-- YOUR ASSIGNMENT --
Return every line of the listing below, unchanged, from its first line to the line holding "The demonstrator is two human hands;", that line included.

-- INPUT --

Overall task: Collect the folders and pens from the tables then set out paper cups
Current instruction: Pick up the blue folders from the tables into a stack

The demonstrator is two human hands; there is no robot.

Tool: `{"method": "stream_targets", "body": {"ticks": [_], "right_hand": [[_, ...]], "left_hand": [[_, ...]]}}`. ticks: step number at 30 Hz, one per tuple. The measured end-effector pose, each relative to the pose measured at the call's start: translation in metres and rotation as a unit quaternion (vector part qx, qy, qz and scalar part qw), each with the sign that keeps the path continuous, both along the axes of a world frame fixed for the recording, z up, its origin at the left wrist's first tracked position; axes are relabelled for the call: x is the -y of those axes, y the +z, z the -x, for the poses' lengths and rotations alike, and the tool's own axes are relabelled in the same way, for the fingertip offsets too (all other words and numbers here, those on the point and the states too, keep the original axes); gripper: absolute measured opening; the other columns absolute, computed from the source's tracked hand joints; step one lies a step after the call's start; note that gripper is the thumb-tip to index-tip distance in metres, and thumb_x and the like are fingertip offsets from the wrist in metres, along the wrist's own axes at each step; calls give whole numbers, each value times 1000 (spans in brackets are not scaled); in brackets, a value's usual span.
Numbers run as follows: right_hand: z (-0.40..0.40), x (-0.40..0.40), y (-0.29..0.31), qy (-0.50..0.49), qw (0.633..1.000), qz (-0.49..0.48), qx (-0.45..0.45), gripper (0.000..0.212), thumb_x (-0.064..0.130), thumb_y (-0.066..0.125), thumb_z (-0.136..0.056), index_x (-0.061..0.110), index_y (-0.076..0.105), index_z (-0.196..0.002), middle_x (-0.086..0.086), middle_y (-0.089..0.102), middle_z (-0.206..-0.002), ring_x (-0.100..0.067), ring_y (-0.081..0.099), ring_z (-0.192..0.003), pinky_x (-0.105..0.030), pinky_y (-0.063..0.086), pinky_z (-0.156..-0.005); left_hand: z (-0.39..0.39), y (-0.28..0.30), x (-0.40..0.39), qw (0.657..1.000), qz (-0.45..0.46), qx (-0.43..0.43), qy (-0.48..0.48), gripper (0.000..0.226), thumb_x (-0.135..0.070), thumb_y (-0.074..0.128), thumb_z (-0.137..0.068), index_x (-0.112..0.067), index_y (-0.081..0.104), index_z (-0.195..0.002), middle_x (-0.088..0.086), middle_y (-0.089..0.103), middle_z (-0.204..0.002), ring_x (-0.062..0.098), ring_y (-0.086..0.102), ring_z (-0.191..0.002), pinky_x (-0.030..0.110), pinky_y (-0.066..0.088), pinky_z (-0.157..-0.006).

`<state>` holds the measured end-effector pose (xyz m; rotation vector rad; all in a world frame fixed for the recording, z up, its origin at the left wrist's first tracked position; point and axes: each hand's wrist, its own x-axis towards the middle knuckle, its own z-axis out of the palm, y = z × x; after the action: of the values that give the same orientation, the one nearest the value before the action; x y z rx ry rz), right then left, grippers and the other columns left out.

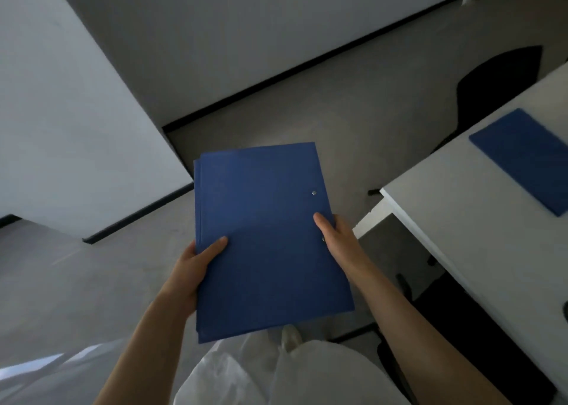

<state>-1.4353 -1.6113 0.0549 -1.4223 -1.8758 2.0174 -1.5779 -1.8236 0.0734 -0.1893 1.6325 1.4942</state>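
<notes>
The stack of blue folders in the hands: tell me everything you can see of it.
The stack of blue folders is dark blue and matt, looking like thin card or plastic. Offset edges along its left side show several folders, though their number cannot be told. Two small metal studs sit near the right edge. It is held roughly flat, over the grey floor, in front of the body. The left hand grips its left edge, thumb on top; the right hand grips its right edge likewise. Nothing else touches it.

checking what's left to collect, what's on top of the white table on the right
One blue folder lies flat on the white table. A dark object at the frame edge is cut off. No pens or cups show there.
</notes>
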Motion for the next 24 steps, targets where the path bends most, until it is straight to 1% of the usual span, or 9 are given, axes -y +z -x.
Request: {"method": "stream_targets", "body": {"ticks": [4,9,12,14,16,18,20,22,24], "right_hand": [[54,-32,-3,-57,998,-3,9,45,52,51,-89,13,60,-111,-10,67,-110,-25,66,-98,-48,52,-92],[117,-70,5,-148,989,16,15,38,47,52,-92,13,60,-108,-8,68,-109,-25,67,-96,-48,53,-91],[144,-96,11,-195,981,15,-2,41,45,53,-93,9,60,-110,-11,68,-110,-27,67,-97,-48,54,-90],[154,-112,13,-227,974,16,-10,43,43,52,-94,6,60,-112,-11,68,-109,-27,67,-96,-44,56,-86],[159,-129,13,-256,966,30,-23,39,44,53,-93,11,61,-112,-5,69,-105,-21,69,-91,-36,58,-78],[159,-151,11,-285,957,36,-28,31,43,54,-93,16,62,-105,1,70,-98,-13,70,-82,-25,56,-65],[156,-179,9,-319,947,37,-30,25,42,54,-93,18,63,-96,1,70,-94,-11,69,-77,-22,53,-60],[153,-203,8,-342,938,48,-30,27,42,54,-93,17,64,-94,-1,71,-93,-16,70,-79,-28,55,-67],[149,-236,5,-364,929,60,-32,36,45,52,-93,14,67,-102,-3,73,-98,-22,71,-86,-38,58,-78]], "left_hand": [[73,0,-48,999,-17,5,-51,27,-21,65,-89,-15,63,-115,6,76,-99,27,74,-84,36,60,-60],[169,7,-116,991,-26,20,-129,37,-21,69,-86,-20,61,-122,8,74,-109,30,72,-92,41,60,-67],[213,12,-162,983,-28,12,-178,39,-24,71,-84,-23,60,-122,5,74,-109,28,73,-92,40,60,-66],[232,11,-191,978,-25,9,-209,40,-25,70,-84,-22,60,-123,4,74,-110,27,73,-92,39,60,-66],[244,9,-220,972,-23,10,-235,42,-25,70,-85,-21,60,-124,4,74,-109,27,73,-92,39,60,-65],[251,7,-254,966,-19,10,-259,40,-26,70,-84,-21,60,-123,3,74,-108,26,73,-89,38,60,-64],[255,3,-296,957,-19,15,-290,38,-26,70,-84,-23,60,-121,4,73,-110,26,73,-90,40,59,-66],[255,0,-329,951,-19,12,-308,37,-26,70,-84,-24,61,-120,4,74,-109,27,73,-90,42,59,-67],[254,-3,-368,946,-17,13,-325,38,-27,71,-83,-23,61,-120,4,75,-106,28,73,-89,43,59,-67]]}}
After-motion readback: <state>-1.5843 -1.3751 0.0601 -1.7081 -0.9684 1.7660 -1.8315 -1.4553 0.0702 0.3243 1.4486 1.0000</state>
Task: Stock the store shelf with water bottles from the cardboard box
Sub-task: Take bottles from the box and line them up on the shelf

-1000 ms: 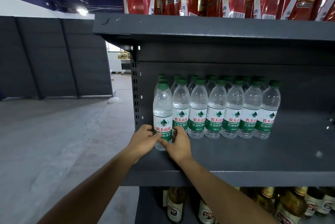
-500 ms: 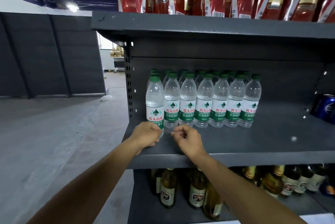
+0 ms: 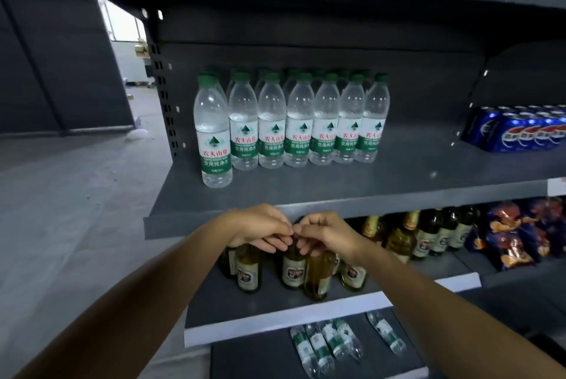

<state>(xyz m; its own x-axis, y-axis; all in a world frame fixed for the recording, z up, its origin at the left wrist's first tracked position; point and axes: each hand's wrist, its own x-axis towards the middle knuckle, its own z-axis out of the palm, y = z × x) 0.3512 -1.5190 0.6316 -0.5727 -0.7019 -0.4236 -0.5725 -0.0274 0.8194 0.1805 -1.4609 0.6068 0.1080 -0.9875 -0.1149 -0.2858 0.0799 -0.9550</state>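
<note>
Just above our hands, water bottles (image 3: 291, 124) stand in rows on shelf (image 3: 413, 176), one front bottle (image 3: 214, 139) nearest us at row's left end. Our left hand (image 3: 260, 230) and right hand (image 3: 329, 233) meet fingertip to fingertip below shelf edge, fingers loosely curled, holding nothing. More bottles (image 3: 333, 340) lie flat far below hands. We judge bottles full, fairly heavy, thin-walled, slick; best gripped round labelled middle, not cap. Cardboard box not in view.
</note>
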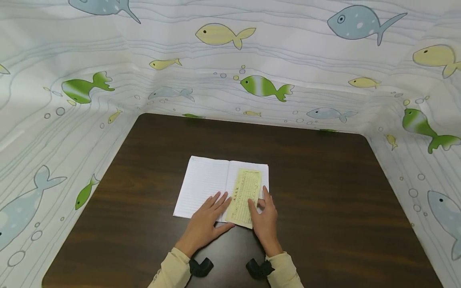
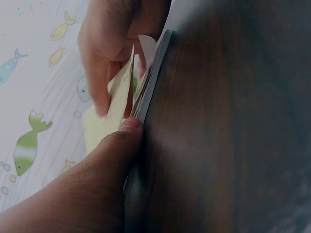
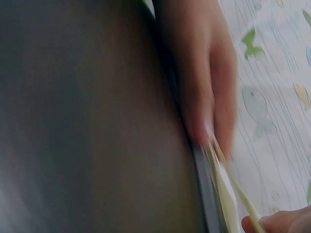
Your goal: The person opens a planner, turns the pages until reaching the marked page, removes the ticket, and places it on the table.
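Note:
A lined notebook (image 1: 207, 182) lies spread on the dark table. Over its right page slants a narrow yellow printed sheet (image 1: 245, 188), with its lower end past the notebook's near edge. My left hand (image 1: 203, 226) rests on the left page and the fold, fingers spread, fingertips at the sheet's left side. Its thumb (image 2: 109, 150) lies along the near edge in the left wrist view. At the sheet's right side my right hand (image 1: 265, 222) pinches it, thumb on top and fingers behind. In the right wrist view the sheet (image 3: 243, 196) stands raised off the pages.
The brown tabletop (image 1: 324, 192) extends around the notebook. A white cloth with printed fish (image 1: 266, 60) rises along the back and both sides. Black straps with mounts (image 1: 201, 267) sit at both wrists over pale sleeves (image 1: 173, 268).

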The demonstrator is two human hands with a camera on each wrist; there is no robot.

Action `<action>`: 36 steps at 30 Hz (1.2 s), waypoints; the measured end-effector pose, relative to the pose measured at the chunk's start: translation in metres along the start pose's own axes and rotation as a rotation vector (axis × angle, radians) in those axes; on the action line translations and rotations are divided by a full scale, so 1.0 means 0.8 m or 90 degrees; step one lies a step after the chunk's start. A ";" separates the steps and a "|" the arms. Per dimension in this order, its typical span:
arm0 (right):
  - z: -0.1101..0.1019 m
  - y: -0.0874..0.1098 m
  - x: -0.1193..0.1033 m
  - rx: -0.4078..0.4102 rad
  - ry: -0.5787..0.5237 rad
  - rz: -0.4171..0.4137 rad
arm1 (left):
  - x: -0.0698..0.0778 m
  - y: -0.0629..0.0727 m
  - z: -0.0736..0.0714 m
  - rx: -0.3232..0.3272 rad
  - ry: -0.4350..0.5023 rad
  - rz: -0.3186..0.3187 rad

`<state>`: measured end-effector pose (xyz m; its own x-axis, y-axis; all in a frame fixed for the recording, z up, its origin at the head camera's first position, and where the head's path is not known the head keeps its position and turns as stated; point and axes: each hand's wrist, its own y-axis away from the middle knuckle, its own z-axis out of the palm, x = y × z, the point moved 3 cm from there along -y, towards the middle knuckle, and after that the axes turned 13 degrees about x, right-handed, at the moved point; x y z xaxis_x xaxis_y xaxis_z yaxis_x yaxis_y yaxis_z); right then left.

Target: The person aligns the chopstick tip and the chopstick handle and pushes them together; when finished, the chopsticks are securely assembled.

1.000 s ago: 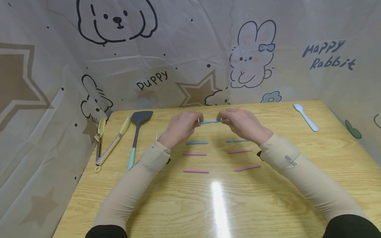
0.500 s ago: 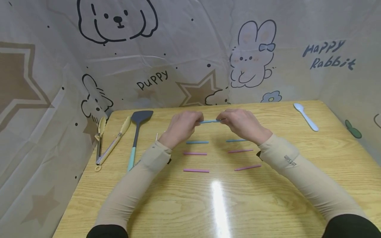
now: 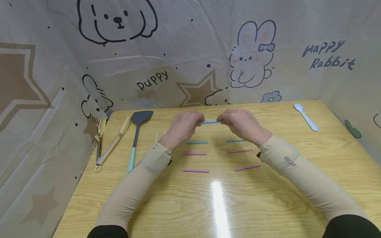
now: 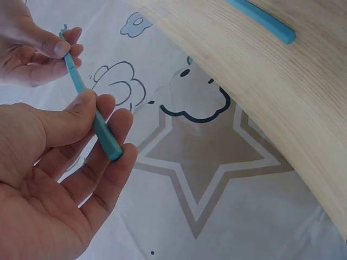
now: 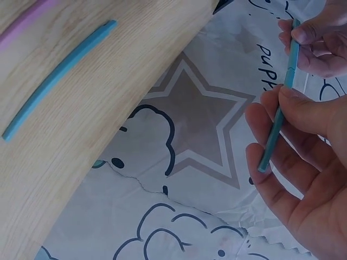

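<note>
Paired blue sticks [image 3: 210, 122], ends meeting, held right of turner [image 3: 136, 135]; left hand [image 3: 182, 128] pinches one, right hand [image 3: 244, 125] pinches other. Two loose blue sticks [image 3: 197, 142], four pink sticks [image 3: 195, 171] right of turner; tongs [image 3: 110, 148] just left, spoon [image 3: 308, 119] well to its right.

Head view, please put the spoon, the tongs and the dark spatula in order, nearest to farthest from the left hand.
1. Dark spatula: left of the left hand.
2. Tongs: farther left, past the spatula.
3. Spoon: far right, beyond the right hand.
</note>
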<state>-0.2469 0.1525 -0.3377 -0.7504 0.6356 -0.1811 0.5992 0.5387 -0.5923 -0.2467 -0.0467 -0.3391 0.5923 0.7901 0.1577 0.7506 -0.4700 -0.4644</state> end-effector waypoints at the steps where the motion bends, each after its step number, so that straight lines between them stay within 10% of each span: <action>1: 0.000 0.000 0.000 0.002 -0.001 -0.001 | 0.000 0.000 0.000 0.001 0.001 -0.001; 36: 0.009 0.003 -0.004 0.105 -0.023 -0.115 | 0.006 0.010 0.000 0.074 0.032 0.091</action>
<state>-0.2452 0.1480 -0.3446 -0.8530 0.5146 -0.0868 0.4024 0.5427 -0.7372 -0.2383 -0.0468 -0.3420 0.7066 0.6965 0.1248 0.6204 -0.5250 -0.5827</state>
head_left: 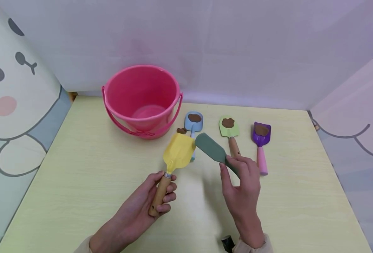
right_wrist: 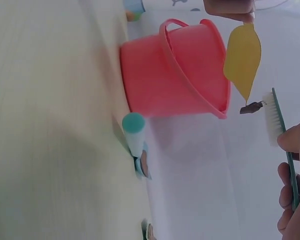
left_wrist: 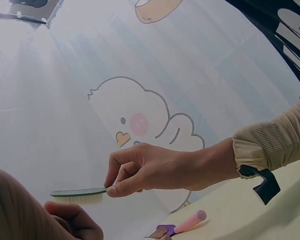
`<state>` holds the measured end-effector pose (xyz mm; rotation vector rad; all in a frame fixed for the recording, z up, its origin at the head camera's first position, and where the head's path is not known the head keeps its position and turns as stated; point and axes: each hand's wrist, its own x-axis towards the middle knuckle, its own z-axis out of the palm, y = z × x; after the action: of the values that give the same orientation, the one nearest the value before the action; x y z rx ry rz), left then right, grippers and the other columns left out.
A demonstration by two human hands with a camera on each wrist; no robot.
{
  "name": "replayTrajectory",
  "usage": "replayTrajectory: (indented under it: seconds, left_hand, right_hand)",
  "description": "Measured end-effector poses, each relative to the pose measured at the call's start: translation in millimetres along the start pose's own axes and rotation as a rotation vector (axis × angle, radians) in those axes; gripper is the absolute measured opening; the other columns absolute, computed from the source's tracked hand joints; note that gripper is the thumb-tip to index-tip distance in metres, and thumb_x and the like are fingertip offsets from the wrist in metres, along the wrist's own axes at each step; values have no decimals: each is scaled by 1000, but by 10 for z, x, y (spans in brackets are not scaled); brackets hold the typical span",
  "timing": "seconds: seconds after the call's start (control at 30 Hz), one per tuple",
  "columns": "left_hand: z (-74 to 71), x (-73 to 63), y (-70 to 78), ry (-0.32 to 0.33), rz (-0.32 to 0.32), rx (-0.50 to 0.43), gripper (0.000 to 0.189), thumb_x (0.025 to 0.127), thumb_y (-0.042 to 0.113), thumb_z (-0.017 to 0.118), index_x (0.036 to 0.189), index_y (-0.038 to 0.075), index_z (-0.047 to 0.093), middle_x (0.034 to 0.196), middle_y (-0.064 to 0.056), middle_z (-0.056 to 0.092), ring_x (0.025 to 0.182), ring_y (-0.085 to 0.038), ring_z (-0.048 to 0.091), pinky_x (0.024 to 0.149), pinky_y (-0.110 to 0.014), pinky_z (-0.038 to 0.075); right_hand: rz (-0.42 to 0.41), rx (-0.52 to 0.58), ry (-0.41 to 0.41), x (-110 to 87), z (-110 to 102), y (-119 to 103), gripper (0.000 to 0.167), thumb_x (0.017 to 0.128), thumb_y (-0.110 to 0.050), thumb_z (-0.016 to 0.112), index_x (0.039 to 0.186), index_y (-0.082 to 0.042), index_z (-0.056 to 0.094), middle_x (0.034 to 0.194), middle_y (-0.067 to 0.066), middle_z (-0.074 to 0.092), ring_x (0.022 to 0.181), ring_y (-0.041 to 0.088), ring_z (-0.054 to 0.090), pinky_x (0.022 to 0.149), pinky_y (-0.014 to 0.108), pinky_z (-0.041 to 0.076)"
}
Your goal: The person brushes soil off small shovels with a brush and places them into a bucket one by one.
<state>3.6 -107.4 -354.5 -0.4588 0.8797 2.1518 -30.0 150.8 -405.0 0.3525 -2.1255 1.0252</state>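
While yellow scoop (head_left: 177, 151) overlaps blue scoop (head_left: 194, 125), bucket (head_left: 142, 88) beyond

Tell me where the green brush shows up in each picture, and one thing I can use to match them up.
Head: the green brush is just right of and below centre, flat back showing.
Left wrist: the green brush is at lower left, bristles down.
Right wrist: the green brush is near the right edge, bristles facing left.
Shared landmark: the right hand, holding it in all three.
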Motion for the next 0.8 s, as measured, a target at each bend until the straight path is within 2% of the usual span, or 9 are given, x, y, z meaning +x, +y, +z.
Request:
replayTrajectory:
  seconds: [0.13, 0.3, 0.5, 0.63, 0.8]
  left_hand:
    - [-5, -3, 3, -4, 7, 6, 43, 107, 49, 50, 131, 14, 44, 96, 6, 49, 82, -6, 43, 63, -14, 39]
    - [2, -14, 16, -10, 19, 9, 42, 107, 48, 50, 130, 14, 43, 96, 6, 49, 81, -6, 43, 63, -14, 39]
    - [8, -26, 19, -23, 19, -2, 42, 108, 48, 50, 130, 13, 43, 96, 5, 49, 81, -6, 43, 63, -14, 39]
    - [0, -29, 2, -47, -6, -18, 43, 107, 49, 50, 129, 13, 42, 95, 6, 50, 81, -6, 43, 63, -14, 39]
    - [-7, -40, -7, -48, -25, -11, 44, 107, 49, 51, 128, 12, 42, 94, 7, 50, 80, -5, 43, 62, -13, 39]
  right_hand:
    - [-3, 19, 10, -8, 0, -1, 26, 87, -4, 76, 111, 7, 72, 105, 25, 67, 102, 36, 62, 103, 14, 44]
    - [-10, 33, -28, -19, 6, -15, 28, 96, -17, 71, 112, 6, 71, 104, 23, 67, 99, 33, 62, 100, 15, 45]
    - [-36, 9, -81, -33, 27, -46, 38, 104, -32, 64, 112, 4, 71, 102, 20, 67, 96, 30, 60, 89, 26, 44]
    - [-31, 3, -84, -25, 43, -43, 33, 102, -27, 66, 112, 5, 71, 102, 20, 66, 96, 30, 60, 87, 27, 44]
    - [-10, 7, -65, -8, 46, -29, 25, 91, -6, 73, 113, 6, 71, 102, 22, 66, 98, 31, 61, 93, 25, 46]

-- RESPONSE BELOW --
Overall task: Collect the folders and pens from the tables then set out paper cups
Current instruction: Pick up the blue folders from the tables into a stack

The demonstrator is two human hands; there is no robot.

With the answer given, the exercise is closed.